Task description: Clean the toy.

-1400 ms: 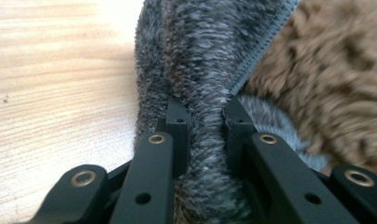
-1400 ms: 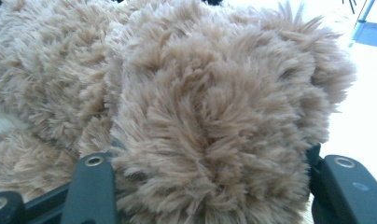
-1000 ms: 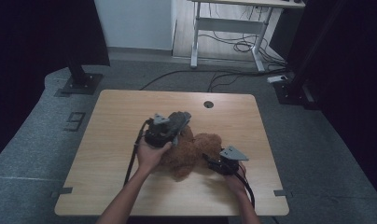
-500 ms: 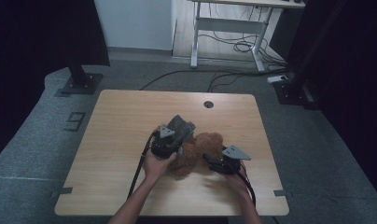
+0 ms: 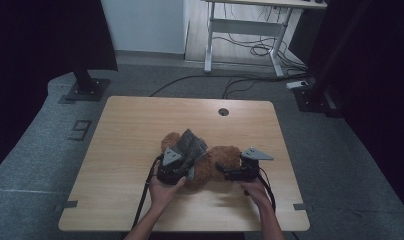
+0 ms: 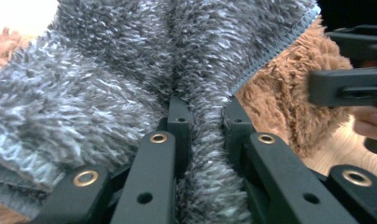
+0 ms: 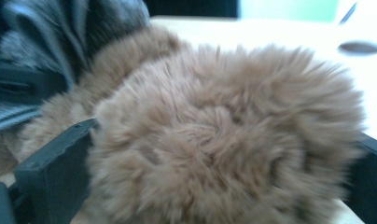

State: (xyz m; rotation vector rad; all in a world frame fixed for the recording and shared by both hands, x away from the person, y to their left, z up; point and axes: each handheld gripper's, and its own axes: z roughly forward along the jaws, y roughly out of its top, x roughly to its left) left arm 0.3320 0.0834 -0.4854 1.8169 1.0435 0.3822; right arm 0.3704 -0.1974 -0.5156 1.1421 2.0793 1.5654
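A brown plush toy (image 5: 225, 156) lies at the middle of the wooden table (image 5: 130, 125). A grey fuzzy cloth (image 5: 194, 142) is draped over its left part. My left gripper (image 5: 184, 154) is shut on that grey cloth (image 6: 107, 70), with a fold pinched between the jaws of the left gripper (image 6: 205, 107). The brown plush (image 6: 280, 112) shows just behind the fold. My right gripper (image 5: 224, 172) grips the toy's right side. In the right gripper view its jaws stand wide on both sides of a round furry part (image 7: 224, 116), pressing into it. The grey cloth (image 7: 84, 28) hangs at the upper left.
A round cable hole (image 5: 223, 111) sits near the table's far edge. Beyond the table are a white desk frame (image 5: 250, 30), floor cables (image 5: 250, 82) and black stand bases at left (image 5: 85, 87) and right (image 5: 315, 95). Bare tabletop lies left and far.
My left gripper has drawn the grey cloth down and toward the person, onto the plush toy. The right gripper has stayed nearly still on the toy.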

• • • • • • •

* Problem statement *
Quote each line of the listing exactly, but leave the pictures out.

* Exercise answer *
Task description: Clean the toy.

-1400 ms: 
-1400 ms: 
-1000 ms: 
-500 ms: 
+0 ms: 
+0 ms: 
+0 ms: 

State: (xyz m; rotation vector rad; all in a world frame fixed for the recording and shared by both hands, x away from the person, y to their left, z up; point and axes: each handheld gripper's, and its own axes: z roughly forward along the jaws, y roughly out of its top, x roughly to its left) left arm 0.3320 0.0834 -0.4854 1.8169 1.0435 0.3822; right arm 0.3704 -0.1974 -0.5156 1.1421 2.0793 1.5654
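A brown plush toy (image 5: 225, 156) lies at the middle of the wooden table (image 5: 130, 125). A grey fuzzy cloth (image 5: 194, 142) is draped over its left part. My left gripper (image 5: 184, 154) is shut on that grey cloth (image 6: 107, 70), with a fold pinched between the jaws of the left gripper (image 6: 205, 107). The brown plush (image 6: 280, 112) shows just behind the fold. My right gripper (image 5: 224, 172) grips the toy's right side. In the right gripper view its jaws stand wide on both sides of a round furry part (image 7: 224, 116), pressing into it. The grey cloth (image 7: 84, 28) hangs at the upper left.
A round cable hole (image 5: 223, 111) sits near the table's far edge. Beyond the table are a white desk frame (image 5: 250, 30), floor cables (image 5: 250, 82) and black stand bases at left (image 5: 85, 87) and right (image 5: 315, 95). Bare tabletop lies left and far.
My left gripper has drawn the grey cloth down and toward the person, onto the plush toy. The right gripper has stayed nearly still on the toy.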

The response has been given in full.